Gdy dobra się mnożą, mnożą się też ci, którzy je zjadają. Cóż więc za pożytek ma z tego właściciel? Jedynie to, że patrzy na nie swoimi oczami.
12 Le sommeil de l'homme qui travaille est doux, qu'il mange peu ou beaucoup; mais l'abondance du riche ne lui permet pas de dormir.
Słodki [jest] sen robotnika, czy je mało, czy dużo, ale obfitość bogatego nie daje mu spać.
13 Il y a un malheur que j'ai vu sous le soleil: des richesses que leur propriétaire garde à son détriment.
Jest ciężka bieda, [którą] widziałem pod słońcem: bogactwo przechowywane dla właściciela na jego własną szkodę.
14 Ces richesses périssent par malheur, et s'il a engendré un fils, il n'y a rien dans sa main.
Takie bogactwo bowiem przepada przez złe zajęcia. A syn, którego spłodzi, nie będzie miał nic w swoich rękach.
15 Comme il est sorti du ventre de sa mère, il retourne nu comme il est venu, et il ne prend rien pour son travail, qu'il puisse emporter dans sa main.
Jak wyszedł z łona swojej matki, tak też nagi wróci, jak przyszedł, i nie zabierze nic ze swojej pracy, co mógłby wziąć do ręki.
16 C'est là un mal grave: il s'en ira en tout point comme il est venu. Et quel profit a-t-il, celui qui travaille pour le vent?
Także i to jest ciężką niedolą, że jak przyszedł, tak odejdzie. Cóż więc za pożytek, że trudził się na wiatr?
17 Tous ses jours, il mange dans les ténèbres, il est frustré, il a la maladie et la colère.
Po wszystkie swoje dni jadał w ciemności, smutku, chorobie i gniewie.
18 Voici, ce que j'ai jugé bon et convenable, c'est que quelqu'un mange et boive, et jouisse du bien dans tout le travail qu'il accomplit sous le soleil, tous les jours de la vie que Dieu lui a donnée; car c'est là sa part.
Oto co zobaczyłem: rzecz dobra i piękna to jeść i pić, i cieszyć się dobrem ze wszelkiego swego trudu, który człowiek podejmuje pod słońcem po wszystkie dni swego życia, jakie dał mu Bóg.

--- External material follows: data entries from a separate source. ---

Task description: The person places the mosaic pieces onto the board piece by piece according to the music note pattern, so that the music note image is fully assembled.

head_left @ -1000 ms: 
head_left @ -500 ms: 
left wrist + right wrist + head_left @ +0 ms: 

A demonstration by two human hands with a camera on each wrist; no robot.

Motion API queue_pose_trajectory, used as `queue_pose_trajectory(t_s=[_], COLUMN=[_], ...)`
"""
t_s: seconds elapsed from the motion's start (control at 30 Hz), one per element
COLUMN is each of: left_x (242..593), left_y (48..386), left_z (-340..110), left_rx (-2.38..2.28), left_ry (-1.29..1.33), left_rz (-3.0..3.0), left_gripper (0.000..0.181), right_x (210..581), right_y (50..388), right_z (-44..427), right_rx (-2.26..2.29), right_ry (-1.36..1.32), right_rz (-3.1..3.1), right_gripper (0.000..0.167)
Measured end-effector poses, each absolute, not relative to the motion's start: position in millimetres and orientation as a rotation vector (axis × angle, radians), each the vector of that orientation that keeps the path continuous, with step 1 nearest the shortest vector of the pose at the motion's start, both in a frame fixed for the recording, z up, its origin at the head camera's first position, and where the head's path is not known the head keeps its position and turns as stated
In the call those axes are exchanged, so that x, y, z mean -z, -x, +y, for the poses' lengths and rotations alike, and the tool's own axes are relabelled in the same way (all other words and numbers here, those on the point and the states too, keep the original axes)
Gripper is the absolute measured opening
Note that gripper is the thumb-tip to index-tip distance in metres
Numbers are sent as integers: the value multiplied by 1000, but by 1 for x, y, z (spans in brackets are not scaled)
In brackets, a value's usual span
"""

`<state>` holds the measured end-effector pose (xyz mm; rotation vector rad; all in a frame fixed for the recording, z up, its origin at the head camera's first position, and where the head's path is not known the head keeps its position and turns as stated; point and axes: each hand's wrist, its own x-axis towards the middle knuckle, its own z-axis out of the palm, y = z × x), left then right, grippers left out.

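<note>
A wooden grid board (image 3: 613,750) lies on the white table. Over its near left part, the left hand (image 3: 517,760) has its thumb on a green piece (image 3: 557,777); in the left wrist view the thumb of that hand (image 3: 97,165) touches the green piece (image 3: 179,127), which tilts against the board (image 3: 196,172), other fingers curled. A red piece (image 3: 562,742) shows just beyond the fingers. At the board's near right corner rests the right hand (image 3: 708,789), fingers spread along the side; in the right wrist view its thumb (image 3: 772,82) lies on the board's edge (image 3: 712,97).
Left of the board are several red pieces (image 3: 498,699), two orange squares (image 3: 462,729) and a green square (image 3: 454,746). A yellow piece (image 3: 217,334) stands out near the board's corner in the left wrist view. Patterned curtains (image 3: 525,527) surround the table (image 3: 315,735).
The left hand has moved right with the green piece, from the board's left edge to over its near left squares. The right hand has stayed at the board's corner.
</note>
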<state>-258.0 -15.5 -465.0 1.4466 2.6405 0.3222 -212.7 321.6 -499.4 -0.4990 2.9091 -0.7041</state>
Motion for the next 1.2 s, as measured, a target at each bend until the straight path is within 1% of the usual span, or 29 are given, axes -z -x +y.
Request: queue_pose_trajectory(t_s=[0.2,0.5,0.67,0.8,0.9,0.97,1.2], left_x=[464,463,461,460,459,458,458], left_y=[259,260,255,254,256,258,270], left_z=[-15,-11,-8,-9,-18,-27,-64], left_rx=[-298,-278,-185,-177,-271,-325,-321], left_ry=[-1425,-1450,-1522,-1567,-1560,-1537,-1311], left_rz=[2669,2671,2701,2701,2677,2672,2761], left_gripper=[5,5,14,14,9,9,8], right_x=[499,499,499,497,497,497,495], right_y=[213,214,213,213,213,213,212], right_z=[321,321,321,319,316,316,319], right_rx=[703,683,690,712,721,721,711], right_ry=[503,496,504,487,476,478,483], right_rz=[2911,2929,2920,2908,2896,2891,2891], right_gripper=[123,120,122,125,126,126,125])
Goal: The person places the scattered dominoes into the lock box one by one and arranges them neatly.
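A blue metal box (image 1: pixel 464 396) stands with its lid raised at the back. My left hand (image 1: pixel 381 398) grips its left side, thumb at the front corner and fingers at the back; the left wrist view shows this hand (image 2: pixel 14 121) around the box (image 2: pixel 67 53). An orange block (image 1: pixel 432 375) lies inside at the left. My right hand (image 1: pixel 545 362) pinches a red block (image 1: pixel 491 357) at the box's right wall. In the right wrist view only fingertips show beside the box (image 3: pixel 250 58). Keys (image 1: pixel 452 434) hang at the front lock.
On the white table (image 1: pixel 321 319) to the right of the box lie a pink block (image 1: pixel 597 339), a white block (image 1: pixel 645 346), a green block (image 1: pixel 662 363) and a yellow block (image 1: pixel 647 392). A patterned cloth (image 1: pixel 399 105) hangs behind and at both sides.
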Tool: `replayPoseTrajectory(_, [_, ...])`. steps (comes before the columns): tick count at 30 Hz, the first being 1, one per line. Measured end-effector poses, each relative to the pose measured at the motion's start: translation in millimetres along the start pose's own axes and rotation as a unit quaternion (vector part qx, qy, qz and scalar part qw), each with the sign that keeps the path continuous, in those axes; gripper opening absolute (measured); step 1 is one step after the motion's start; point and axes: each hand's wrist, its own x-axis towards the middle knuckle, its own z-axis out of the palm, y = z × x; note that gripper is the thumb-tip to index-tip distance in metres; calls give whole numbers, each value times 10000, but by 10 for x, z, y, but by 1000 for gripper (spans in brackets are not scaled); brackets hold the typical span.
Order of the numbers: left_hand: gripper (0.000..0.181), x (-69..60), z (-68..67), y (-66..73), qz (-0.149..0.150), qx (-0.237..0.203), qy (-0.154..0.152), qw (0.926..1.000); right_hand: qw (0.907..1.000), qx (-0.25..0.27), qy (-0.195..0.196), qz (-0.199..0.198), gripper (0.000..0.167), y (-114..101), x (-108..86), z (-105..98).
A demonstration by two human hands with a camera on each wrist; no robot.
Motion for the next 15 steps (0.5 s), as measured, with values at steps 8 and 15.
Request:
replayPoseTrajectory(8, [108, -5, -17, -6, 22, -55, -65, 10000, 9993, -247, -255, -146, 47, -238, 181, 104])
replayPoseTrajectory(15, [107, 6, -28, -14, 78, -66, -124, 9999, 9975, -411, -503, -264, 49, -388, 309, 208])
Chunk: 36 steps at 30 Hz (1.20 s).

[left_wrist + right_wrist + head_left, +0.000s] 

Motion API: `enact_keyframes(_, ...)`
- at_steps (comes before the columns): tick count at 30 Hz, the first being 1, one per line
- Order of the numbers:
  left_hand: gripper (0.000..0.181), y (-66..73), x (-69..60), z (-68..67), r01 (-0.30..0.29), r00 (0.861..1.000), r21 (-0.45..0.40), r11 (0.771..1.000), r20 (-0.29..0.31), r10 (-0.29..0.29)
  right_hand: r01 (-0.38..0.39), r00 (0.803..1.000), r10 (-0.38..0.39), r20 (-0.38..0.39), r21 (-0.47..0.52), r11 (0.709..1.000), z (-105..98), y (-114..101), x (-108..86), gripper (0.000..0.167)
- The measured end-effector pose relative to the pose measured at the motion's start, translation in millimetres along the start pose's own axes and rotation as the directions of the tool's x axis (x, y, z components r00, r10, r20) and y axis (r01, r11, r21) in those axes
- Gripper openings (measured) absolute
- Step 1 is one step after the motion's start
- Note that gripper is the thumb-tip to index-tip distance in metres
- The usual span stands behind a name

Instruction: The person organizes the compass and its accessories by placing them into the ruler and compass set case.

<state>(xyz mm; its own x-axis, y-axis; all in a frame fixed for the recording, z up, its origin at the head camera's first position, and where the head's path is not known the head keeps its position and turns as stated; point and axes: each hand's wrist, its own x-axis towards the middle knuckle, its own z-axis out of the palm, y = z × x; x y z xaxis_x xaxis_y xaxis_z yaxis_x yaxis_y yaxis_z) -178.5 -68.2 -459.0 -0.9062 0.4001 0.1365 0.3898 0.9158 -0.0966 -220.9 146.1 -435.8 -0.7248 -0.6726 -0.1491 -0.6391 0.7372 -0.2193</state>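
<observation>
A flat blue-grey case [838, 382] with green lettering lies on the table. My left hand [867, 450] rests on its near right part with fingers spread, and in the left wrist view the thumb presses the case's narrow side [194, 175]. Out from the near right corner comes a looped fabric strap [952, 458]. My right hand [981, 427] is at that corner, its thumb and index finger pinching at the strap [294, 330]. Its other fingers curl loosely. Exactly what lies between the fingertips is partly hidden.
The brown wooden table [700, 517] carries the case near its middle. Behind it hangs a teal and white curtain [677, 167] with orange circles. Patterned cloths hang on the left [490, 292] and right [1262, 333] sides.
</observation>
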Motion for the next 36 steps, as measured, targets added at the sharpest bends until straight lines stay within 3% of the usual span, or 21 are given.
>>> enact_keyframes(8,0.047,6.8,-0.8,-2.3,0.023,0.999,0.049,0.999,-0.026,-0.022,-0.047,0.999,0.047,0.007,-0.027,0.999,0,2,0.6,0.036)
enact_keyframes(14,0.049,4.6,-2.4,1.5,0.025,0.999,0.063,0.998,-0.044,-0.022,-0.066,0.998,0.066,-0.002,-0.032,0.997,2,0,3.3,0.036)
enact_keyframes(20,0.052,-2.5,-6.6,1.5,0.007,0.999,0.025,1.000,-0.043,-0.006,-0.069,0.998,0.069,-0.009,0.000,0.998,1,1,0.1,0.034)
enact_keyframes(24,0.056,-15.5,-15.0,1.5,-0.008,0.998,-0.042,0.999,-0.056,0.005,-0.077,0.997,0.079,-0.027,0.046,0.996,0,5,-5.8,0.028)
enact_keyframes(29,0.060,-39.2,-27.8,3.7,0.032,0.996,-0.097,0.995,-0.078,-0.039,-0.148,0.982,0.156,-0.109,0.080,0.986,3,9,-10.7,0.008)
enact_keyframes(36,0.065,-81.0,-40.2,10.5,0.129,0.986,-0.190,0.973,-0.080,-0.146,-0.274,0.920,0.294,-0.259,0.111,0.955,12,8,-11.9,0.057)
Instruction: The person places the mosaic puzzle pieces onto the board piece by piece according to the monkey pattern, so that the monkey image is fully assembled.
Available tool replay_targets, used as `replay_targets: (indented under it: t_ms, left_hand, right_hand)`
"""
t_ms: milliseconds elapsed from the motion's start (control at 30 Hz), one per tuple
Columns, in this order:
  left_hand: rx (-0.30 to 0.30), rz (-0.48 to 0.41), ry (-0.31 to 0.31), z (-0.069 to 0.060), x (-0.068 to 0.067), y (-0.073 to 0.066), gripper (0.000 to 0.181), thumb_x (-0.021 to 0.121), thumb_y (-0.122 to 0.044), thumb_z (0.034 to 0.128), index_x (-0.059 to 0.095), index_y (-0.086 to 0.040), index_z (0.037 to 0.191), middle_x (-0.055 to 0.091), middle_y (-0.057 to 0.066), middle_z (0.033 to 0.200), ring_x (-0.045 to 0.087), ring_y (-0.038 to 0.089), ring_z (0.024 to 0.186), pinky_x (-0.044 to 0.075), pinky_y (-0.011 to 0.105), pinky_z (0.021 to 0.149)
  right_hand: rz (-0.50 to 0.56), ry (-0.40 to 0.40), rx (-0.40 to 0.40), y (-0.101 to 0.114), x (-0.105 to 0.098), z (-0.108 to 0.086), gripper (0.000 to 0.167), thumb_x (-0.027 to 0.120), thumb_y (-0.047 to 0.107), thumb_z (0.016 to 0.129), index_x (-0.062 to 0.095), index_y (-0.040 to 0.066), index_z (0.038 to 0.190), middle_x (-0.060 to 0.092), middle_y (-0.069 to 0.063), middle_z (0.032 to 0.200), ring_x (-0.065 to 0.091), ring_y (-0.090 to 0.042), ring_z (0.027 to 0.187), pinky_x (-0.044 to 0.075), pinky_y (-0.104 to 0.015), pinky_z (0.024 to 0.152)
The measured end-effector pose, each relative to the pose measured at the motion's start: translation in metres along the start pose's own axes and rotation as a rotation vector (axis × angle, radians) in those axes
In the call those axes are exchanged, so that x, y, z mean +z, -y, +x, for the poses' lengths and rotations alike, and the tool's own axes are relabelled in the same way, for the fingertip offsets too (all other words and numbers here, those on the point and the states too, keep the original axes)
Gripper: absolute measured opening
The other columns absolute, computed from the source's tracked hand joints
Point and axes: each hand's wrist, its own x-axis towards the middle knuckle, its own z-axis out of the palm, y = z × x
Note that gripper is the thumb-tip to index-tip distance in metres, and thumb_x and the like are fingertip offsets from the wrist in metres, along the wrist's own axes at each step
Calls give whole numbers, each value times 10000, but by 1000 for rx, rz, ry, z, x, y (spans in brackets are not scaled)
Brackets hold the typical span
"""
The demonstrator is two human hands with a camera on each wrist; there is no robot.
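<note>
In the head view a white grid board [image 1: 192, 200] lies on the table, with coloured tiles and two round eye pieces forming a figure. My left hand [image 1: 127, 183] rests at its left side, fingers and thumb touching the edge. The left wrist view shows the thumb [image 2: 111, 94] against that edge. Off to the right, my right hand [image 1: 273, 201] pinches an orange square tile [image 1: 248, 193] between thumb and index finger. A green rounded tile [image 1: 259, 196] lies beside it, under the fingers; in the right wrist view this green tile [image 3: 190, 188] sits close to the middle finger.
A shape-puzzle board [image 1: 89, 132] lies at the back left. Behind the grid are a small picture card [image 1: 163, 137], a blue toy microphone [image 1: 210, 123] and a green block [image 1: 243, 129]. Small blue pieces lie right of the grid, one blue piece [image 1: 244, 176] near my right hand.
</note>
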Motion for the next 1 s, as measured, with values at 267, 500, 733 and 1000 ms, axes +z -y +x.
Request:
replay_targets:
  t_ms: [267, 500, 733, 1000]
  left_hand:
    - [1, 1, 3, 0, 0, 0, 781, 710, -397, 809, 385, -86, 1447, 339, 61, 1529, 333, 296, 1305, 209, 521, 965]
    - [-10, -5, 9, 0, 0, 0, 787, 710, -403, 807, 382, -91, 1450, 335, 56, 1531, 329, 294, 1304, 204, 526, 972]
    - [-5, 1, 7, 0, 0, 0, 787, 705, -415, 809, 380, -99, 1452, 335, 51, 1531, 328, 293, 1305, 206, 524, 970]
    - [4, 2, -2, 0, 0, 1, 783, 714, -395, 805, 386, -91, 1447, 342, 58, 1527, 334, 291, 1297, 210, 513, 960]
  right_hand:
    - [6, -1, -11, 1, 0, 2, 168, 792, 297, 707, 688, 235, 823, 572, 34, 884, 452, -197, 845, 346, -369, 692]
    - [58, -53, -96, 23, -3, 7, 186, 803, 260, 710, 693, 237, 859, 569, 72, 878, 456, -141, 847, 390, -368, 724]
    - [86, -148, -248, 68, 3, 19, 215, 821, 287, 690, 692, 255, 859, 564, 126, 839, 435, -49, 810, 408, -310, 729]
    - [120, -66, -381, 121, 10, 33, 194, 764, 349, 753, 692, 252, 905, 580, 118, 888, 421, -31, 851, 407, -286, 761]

To bowiem [jest] jego działem.
19 Tout homme aussi à qui Dieu a donné des richesses et des biens, et lui a donné le pouvoir d'en manger, de prendre sa part, et de se réjouir de son travail, voilà le don de Dieu.
Dla każdego też człowieka, któremu Bóg dał majątek i bogactwo, i dał mu możliwość, by z nich korzystał i odbierał swój dział i radował się ze swojego trudu – to jest dar Boga.
20 Car il ne réfléchira pas souvent aux jours de sa vie, parce que Dieu l'occupe avec la joie de son cœur.
Nie będzie bowiem wiele pamiętał o dniach swego życia, gdyż Bóg go wysłuchuje, [napełniając] jego serce radością.